« La vérité ne pouvait pas être anticommuniste », explique avec ironie l’un des hommes interrogés par Wang Bing sur la vaste purge menée par le Parti Communiste chinois à partir de 1957. Ces intellectuels, pour la plupart, que le gouvernement considérait comme devant être « rééduqués » politiquement parce que « droitiers », furent déportés dans le glacial désert de Gobi au motif de s’y former au travail manuel et de construire une ville nouvelle dont l’agriculture collectiviste serait le nouvel horizon. L’approximation qui estime entre 550 000 et 1 300 000 les déportées dans les camps de Jiabiangou et de Mingshui montre combien la vérité de ces faits reste aujourd’hui encore souterraine et non officielle.
Seuls 10% des détenus sont revenus de cette famine organisée par l’État. Wang Bing, qui en a rencontré une centaine, présente une vingtaine de témoignages au cours desquels chacun se souvient des effets organiques que les privations et la fatigue ont produits sur leur corps. De ces récits, Wang Bing avait déjà tiré Fengming, témoignage fleuve d’une intellectuelle tourmentée par le Parti. On le sait, hormis cette exception, hostile à toute intervention sur le réel qu’il filme. C’est donc sans aucun cérémoniel qu’il se livre ici à des interviews dans lesquelles la vie de tous les jours s’invite lorsqu’une épouse fait irruption par un commentaire ou qu’un enfant vient pointer sa tête dans le cadre.

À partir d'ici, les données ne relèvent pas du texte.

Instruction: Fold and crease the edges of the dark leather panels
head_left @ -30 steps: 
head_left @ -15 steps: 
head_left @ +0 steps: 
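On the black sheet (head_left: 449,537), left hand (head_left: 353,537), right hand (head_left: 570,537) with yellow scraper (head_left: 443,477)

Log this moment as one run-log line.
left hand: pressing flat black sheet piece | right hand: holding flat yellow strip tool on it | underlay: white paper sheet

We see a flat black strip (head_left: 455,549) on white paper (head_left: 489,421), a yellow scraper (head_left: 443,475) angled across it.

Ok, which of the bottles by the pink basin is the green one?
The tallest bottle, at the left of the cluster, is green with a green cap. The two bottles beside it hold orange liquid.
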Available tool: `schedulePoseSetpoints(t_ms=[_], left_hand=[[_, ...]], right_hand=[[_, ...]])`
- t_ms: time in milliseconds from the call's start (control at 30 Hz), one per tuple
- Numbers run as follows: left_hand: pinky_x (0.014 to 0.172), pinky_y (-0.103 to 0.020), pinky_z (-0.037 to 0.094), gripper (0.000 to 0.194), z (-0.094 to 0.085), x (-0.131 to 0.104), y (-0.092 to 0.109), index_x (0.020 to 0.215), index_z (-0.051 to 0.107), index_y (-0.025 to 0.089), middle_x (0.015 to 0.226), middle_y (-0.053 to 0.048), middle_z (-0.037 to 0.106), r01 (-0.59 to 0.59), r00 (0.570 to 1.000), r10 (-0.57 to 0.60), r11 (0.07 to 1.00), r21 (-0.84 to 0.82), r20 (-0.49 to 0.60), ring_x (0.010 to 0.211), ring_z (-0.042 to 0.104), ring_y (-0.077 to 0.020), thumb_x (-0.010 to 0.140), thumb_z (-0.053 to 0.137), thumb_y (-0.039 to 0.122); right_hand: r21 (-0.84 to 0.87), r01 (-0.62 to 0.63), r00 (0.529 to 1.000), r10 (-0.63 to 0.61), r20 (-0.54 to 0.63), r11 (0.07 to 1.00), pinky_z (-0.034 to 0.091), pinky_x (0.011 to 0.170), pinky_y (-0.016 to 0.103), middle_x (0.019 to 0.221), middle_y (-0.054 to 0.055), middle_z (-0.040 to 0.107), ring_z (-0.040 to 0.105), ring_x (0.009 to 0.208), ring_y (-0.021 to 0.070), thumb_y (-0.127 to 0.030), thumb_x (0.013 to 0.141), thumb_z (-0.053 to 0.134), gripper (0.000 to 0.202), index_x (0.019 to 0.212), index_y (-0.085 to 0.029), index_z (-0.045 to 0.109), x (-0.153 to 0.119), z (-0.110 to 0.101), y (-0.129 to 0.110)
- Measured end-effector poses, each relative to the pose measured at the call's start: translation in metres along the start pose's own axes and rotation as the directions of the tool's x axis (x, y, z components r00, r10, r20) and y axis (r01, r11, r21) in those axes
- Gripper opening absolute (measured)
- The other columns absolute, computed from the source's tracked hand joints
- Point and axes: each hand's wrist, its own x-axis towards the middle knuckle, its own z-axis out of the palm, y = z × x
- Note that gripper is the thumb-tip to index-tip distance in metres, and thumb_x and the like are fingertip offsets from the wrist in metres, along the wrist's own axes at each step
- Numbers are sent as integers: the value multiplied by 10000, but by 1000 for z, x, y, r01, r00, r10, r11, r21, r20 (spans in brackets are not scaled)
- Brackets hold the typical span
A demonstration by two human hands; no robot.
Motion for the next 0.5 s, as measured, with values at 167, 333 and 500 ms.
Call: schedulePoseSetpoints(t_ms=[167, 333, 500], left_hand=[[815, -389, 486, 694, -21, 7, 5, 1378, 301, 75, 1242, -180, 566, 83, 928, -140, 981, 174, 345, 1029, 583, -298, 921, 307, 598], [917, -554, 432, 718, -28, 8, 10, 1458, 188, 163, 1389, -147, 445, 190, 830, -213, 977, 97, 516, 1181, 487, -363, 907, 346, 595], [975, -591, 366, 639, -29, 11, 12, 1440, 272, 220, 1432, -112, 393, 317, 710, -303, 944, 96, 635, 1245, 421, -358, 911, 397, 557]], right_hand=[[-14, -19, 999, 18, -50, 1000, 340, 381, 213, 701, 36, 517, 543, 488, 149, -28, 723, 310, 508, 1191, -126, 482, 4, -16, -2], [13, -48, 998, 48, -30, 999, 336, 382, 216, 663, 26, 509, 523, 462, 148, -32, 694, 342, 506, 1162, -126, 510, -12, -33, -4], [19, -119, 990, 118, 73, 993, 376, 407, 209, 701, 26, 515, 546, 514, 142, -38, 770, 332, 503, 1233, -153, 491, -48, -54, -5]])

L’ampleur du traitement du film (par son sujet comme par sa durée) est à la hauteur du temps que le cinéaste lui a consacré. Depuis 2005, il recherche les survivants pour enregistrer leur parole. Les premiers témoignages, s’ils ont été menés avec l’horizon de figurer dans un documentaire, ont servi de documents de travail pour une fiction dont les images refont surface à l’évocation des conditions de vie dans les camps. Le Fossé, sorti en salles en 2010, nous immergeait dans les habitations troglodytes des détenus, détaillant leurs difficultés à se nourrir, à marcher. Tandis que ces deux films semblent être, à une décennie d’intervalle, le contrechamp l’un de l’autre, il est frappant de sentir enfler dans l’accumulation des paroles singulières le hors-champ absolu de l’œuvre du cinéaste : le point de vue officiel de l’histoire chinoise contemporaine sur ces événements laissés sous silence. L’obsession du cinéaste de s’entendre décrire l’état limite dans lequel un corps peut se maintenir en vie se heurte à l’absence de tout ceux qui ont disparu dans le désert. Les survivants organisent sur les lieux du camp de Jiabiangou des cérémonies pour commémorer le souvenir de leurs camarades disparus et s’appliquent, pour le film, à se prononcer leur nom, professions et origine géographique, comme une épitaphe. Dans son attention à se recueillir devant les ossements humains qui ressurgissent sous le sable, Les Âmes mortes opère un glissement qui va de la mise au jour d’une mémoire commune enfouie pour devenir le lieu de sépulture de ces âmes oubliées.